Exercise directions:
When you reach the line below that has "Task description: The", start returning lines exactly, and stop after the line that has "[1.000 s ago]"; skip the pictures.

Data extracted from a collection
"""
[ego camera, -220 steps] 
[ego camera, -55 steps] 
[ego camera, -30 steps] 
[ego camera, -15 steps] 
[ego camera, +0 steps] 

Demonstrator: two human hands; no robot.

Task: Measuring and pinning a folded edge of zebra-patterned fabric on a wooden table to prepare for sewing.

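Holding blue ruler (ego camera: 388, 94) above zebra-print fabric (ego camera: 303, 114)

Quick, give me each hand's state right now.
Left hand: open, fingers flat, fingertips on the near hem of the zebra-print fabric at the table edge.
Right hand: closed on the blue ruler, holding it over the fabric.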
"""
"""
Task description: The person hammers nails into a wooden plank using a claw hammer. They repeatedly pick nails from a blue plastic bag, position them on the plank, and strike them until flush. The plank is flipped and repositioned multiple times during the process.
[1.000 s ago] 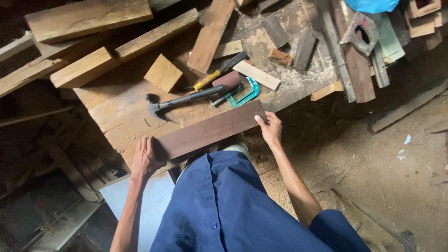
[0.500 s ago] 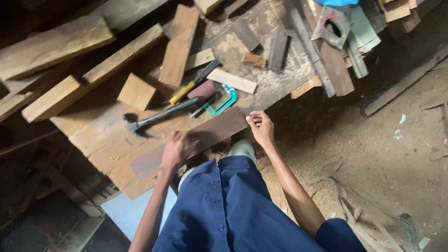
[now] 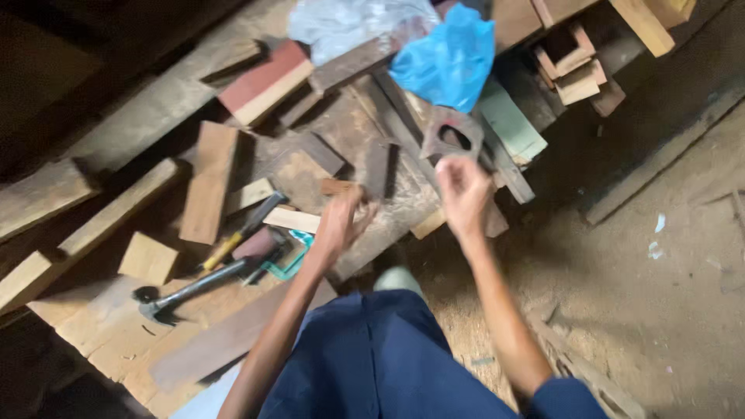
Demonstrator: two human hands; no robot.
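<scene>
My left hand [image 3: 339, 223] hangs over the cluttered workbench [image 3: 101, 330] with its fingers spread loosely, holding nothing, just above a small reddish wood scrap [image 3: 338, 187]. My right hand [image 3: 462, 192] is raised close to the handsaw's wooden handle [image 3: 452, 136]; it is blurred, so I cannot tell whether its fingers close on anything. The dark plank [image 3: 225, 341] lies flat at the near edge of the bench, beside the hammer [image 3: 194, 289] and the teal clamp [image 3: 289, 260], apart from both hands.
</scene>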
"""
Completed task:
Task description: The person hammers nails into a wooden plank using a claw hammer. They repeatedly pick nails from a blue plastic bag, position them on the plank, and strike them until flush. The plank is flipped and repositioned multiple times during the process.
[1.000 s ago] 

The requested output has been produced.